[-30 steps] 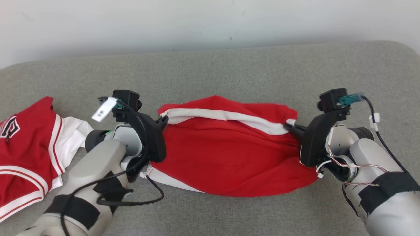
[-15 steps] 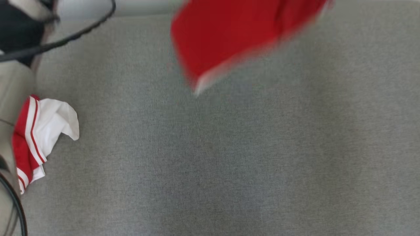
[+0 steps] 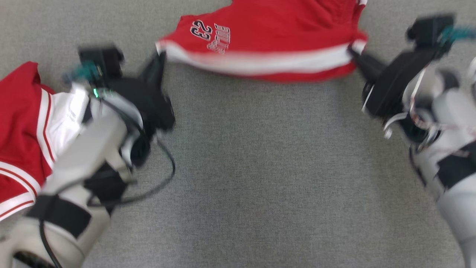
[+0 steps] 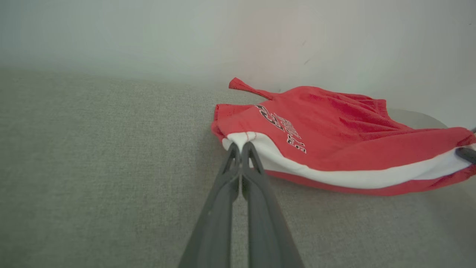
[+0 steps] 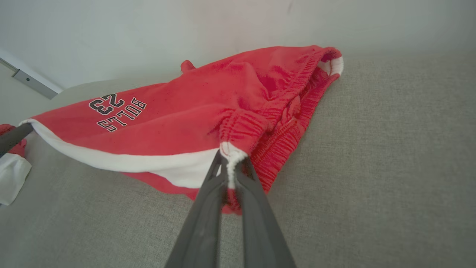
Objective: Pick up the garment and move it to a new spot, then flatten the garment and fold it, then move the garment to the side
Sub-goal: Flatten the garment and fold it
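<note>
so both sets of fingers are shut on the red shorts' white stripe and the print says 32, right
The print reads 23, not 32: see the right wrist view. The left fingers and right fingers are shut on the white stripe of the red shorts.

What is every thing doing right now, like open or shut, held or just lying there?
red shorts: held at two corners, stretched out between the tools, number side up.
left tool: shut on the shorts' white-striped corner.
right tool: shut on the shorts' waistband corner.
red and white jersey: crumpled, lying on the grey cushion, not gripped.
</note>
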Controlling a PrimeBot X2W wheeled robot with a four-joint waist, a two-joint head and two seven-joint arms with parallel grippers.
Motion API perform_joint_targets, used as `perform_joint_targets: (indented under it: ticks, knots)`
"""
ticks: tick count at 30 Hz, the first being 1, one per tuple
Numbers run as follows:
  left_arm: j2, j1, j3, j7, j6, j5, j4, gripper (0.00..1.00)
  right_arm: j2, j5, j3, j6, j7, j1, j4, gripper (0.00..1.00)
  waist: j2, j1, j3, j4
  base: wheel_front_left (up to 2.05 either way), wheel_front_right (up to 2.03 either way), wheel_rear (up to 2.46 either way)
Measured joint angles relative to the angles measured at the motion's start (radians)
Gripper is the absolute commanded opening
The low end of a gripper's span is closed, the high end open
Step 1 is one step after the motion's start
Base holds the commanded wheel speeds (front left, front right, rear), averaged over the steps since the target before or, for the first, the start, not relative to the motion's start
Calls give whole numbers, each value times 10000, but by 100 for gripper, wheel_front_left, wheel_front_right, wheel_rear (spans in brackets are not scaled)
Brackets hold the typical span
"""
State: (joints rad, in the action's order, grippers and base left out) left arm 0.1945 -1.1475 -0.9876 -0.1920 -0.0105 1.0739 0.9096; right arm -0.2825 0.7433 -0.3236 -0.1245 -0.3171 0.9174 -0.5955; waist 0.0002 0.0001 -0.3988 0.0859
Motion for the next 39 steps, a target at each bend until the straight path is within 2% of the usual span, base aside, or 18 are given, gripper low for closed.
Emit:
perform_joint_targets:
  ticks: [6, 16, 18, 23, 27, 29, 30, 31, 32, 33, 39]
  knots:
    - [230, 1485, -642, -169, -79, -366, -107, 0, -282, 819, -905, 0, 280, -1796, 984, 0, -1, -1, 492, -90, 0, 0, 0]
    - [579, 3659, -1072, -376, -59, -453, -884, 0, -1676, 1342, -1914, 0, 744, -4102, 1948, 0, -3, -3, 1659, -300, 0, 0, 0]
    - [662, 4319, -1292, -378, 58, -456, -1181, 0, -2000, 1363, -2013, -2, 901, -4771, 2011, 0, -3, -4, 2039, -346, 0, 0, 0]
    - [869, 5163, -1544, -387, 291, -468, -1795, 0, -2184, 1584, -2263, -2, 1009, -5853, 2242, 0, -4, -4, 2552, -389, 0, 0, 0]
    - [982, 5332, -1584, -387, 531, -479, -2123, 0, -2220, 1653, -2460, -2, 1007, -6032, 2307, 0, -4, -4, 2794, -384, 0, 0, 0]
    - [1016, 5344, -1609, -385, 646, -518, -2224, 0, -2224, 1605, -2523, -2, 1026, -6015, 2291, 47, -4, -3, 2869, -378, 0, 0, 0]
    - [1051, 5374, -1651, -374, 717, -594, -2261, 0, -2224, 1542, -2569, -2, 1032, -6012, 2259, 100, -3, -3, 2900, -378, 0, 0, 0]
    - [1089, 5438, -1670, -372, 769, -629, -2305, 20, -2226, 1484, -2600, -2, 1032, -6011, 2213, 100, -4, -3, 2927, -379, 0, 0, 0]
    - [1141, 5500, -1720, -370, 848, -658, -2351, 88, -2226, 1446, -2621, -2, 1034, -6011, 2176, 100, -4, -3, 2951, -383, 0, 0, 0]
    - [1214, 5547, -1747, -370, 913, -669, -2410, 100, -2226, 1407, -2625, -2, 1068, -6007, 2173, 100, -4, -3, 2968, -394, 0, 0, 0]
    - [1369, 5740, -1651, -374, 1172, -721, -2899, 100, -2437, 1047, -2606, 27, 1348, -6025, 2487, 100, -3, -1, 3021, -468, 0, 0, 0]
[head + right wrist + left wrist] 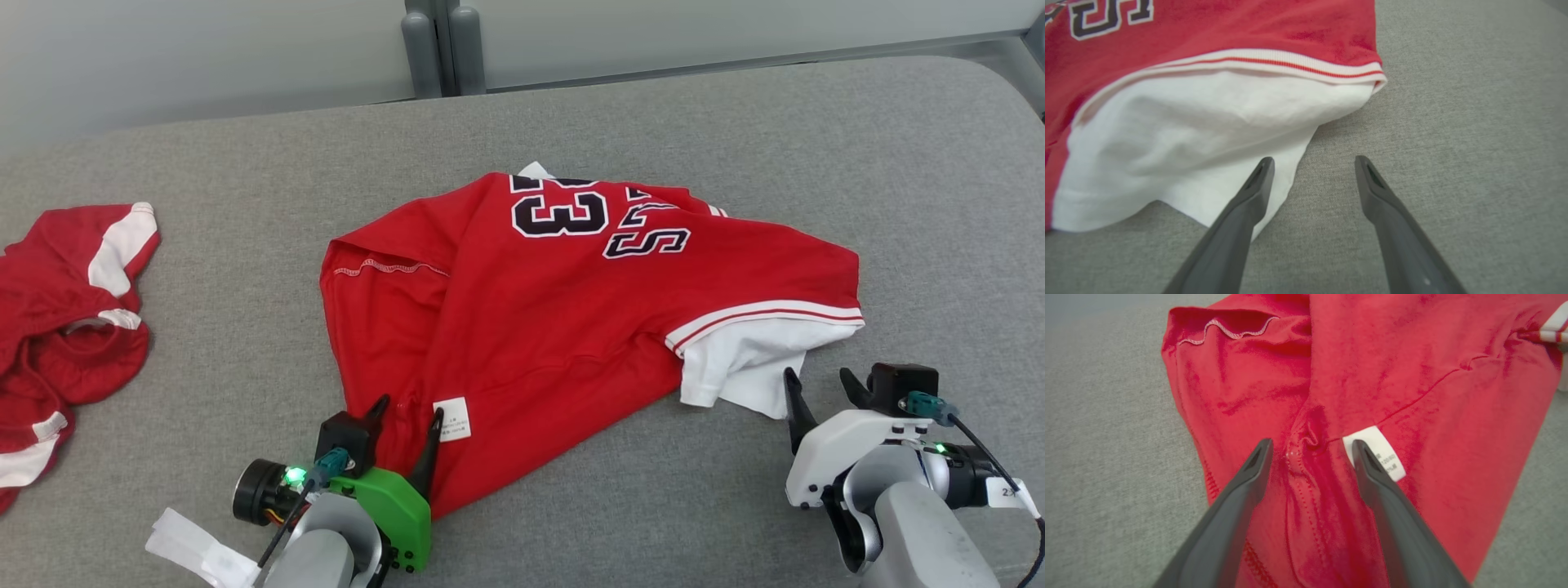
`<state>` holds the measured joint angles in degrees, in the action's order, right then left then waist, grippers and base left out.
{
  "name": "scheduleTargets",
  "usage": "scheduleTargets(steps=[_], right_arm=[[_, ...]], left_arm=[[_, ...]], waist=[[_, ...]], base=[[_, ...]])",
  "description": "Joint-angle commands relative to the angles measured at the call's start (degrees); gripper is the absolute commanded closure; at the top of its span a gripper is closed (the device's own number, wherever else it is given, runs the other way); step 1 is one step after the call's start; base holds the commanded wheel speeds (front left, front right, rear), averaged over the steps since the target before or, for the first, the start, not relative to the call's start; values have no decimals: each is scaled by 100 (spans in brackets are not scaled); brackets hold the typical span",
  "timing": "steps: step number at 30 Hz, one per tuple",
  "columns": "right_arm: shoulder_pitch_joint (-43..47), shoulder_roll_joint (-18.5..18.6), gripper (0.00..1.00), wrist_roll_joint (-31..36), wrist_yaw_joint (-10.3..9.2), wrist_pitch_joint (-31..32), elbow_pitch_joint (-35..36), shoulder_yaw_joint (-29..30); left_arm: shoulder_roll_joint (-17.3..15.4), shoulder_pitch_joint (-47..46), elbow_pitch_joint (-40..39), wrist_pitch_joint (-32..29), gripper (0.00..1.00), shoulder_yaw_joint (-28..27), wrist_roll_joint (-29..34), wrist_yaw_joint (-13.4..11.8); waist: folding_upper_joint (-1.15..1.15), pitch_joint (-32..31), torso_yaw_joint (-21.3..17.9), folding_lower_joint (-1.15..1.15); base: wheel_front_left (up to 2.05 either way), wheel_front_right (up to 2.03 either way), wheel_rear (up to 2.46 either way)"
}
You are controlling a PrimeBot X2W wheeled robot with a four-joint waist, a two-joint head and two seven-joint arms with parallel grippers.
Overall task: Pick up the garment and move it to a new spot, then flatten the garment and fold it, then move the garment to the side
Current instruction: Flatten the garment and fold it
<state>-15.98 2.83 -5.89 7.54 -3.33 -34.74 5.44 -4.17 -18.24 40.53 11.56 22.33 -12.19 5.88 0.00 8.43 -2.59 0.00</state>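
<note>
The left end effector (411, 406) stands released, its two dark fingers spread wide over the near lower corner of the red jersey (571, 310). In the left wrist view the fingers straddle a puckered seam in the red cloth, and the right-hand finger's tip overlaps the edge of a white care label (1378, 439). Whether the tips press on the fabric cannot be told.

The right end effector (816, 372) is likewise released, its jaws wide apart. It sits just beside the jersey's white sleeve (1188, 134). In the right wrist view one finger lies over the sleeve's near edge and the other over the bare grey counter (1453, 122).

The jersey lies crumpled and partly folded over itself in the middle of the counter. A black number 23 (559, 211) outlined in white and some block letters show near its far edge. A white band with a red stripe runs above the white sleeve.

Well apart, at the counter's left edge, lies a second red and white garment (65, 327), bunched up.
</note>
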Motion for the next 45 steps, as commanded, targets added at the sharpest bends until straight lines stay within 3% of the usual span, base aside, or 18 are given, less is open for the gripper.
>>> scheduleTargets(steps=[1,15,29,30,31,33,34,36,37,38,39,40,41,45], right_arm=[[-136,12,0,18,-10,-39,-149,-56],[-360,-12,0,4,-5,211,-1355,-356],[-302,-29,2,-58,-4,428,-1491,-508],[-304,-29,2,-68,-4,429,-1486,-518],[-303,-30,4,-82,-4,431,-1479,-533],[-295,-33,6,-111,-2,433,-1467,-582],[-284,-37,9,-118,5,451,-1459,-626],[-253,-44,25,-158,13,473,-1442,-697],[-235,-45,51,-177,14,506,-1443,-740],[-215,-45,56,-193,16,531,-1447,-781],[-197,-43,68,-232,15,568,-1443,-814],[-182,-34,94,-234,13,615,-1460,-821],[-178,-25,100,-222,7,660,-1475,-820],[-173,-11,100,-253,-6,696,-1441,-779]], left_arm=[[26,-138,118,-15,0,5,-77,-56],[107,-409,487,11,0,283,-445,15],[122,-530,410,-514,0,541,-854,20],[121,-531,398,-520,9,551,-884,12],[121,-532,387,-525,47,560,-901,-6],[122,-528,370,-520,81,550,-954,-54],[121,-524,367,-519,99,546,-981,-70],[121,-520,374,-495,100,516,-1029,-99],[121,-517,398,-516,100,517,-1046,-119],[121,-521,412,-519,100,520,-1056,-134],[121,-521,421,-509,100,516,-1074,-148],[121,-515,438,-501,100,517,-1082,-148],[121,-518,450,-492,100,523,-1094,-149],[120,-541,471,-421,100,536,-1148,-141]], waist=[[0,34,0,0],[0,-27,135,0],[0,-45,82,0],[0,-44,79,0],[0,-44,76,0],[0,-45,72,0],[0,-47,70,0],[0,-49,68,0],[0,-49,66,0],[0,-49,64,0],[0,-48,62,0],[0,-44,59,0],[0,-39,58,0],[0,-25,65,0]], base=[[0,0,0],[0,0,0],[0,0,0],[0,0,0],[0,0,0],[0,0,0],[0,0,0],[0,0,0],[0,0,0],[0,0,0],[0,0,0],[0,0,0],[0,0,0],[0,0,0]])
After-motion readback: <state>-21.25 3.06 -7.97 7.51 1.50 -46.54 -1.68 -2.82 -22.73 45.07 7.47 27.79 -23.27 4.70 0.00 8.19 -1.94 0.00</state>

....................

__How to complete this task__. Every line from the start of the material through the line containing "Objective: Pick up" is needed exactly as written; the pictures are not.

__Response__.
[-30 steps] 
[-15 steps] 
[+0 steps] 
[+0 steps] 
[+0 steps] 
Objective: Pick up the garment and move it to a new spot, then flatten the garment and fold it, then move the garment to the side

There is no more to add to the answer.